Throughout 2004, outbreaks of H5N1 continue to be reported in Vietnam. From July 19-September 7, 2004, Vietnam reports four new human cases of the infection. All of these prove to be fatal.

The second wave begins in December 2004 and ends in March 2005. On December 30, 2004 and January 6, 2005, two more cases of the infection in humans are discovered. In the coming months, more sporadic cases are reported, making Vietnam the country hardest hit by the outbreak. During this wave, 2 million poultry are culled and 64 total human cases are reported, of which 21 are fatal. The virus is detected in 670 communes during this period. Scattered outbreaks and a small number of human cases are detected through the middle of the year.

The third wave begins in October 2005 and ends in December 2005. During this time 4 million poultry are culled and 2 human cases are reported. Avian influenza is detected in 276 communes during this period.

On December 19, 2006, Vietnam reports H5N1 in unvaccinated poultry for the first time since August 2006. Outbreaks soon become widespread in southern Vietnam. In May 2007, Vietnam reports multiple outbreaks in several different provinces throughout Vietnam. On June 29, 2007, Vietnam reports its first human cases since November 2005. Now there have been 95 human cases of H5N1 in Vietnam. Six more human cases of H5N1 occur in the year 2007, while H5N1 in waterfowl is found in three more provinces.

In 2008, Vietnam reports H5N1 in poultry in many provinces throughout Vietnam. The worst outbreaks are in July when 15 outbreaks in poultry in 9 different provinces and in September when 9 H5N1 outbreaks in poultry are found in 6 different provinces throughout the country. Five more human cases of H5N1 are confirmed in 2008.

More and more provinces are found containing poultry infected with H5N1 in 2009. In addition, five more human cases are confirmed. In 2010, more provinces have confirmed the finding of infected poultry and six human cases of H5N1 are reported. Although many infected poultry are found in many of Vietnam’s provinces in the year 2011, there are no human cases reported. In 2012, three more human cases of H5N1 are reported.


Economic impact of Avian Influenza

Around 8 million of Viet Nam’s 11 million households were estimated to be engaged in poultry production prior to 2003.

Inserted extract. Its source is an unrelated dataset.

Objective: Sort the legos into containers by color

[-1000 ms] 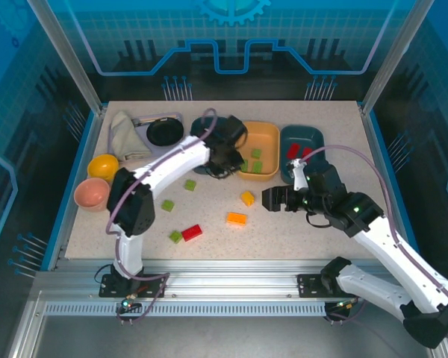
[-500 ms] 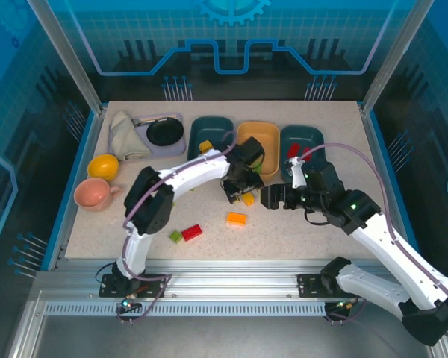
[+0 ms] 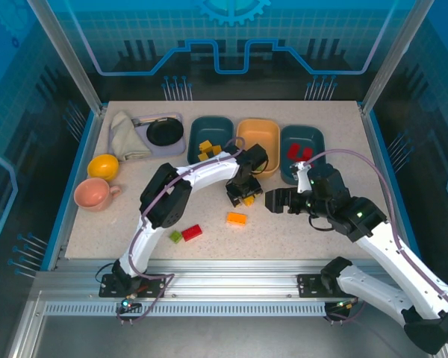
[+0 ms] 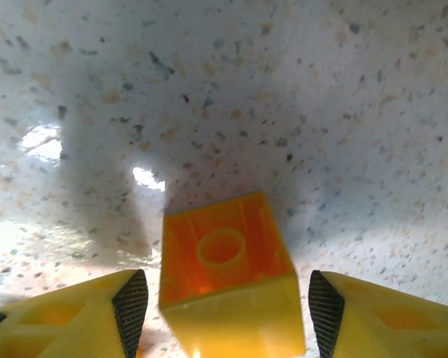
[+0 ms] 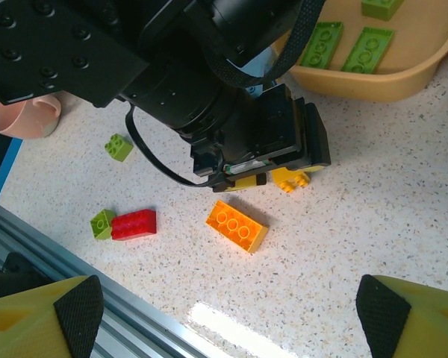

It is estimated that the direct economic impact of HPAI amounted to about 0.12 percent of GDP in 2004 alone. This represents the net effect of the negative impacts on the poultry sector compensated to some extent by the increase in substitute livestock production. The total cost of the epidemic in the first two years has been estimated to be around US$ 630 million.

Poor households who are more reliant on poultry and eggs for both income and food and financially vulnerable small commercial farmers been particularly impacted.